- Information supplied
__________

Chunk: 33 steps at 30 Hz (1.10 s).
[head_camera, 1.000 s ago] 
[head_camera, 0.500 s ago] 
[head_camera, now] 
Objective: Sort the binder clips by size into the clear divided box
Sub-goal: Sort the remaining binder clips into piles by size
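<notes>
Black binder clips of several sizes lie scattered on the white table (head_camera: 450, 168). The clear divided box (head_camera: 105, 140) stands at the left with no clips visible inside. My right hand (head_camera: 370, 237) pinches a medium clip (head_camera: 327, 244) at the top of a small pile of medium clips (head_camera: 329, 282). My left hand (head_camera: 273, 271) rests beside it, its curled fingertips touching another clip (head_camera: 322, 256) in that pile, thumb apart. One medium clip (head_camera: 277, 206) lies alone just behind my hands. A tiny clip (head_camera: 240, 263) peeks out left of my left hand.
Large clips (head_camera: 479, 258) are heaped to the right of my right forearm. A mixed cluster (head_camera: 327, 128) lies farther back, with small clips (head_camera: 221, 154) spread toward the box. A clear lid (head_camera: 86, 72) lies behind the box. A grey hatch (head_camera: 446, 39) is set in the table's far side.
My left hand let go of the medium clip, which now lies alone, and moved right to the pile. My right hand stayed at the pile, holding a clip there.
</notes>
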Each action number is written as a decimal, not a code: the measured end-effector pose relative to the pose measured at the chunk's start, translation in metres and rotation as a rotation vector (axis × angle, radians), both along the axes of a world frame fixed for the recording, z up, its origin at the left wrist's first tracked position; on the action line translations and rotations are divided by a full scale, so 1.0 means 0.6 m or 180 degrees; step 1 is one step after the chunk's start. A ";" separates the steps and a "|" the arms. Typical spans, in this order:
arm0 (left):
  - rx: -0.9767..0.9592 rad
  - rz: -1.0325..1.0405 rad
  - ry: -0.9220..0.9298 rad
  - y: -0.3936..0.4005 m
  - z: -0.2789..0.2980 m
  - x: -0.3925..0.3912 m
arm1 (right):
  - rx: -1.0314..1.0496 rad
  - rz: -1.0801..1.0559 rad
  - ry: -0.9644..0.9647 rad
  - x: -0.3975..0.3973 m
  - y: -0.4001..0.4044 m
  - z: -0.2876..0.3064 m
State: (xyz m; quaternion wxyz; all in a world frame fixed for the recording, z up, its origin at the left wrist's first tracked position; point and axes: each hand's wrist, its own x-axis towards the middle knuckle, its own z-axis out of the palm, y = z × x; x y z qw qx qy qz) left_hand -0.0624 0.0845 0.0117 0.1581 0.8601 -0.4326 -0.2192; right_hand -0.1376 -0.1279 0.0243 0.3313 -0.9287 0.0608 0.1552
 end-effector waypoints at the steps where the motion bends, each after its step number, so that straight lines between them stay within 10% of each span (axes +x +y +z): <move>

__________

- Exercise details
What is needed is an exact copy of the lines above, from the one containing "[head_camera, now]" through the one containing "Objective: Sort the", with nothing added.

- Task output
[head_camera, now] 
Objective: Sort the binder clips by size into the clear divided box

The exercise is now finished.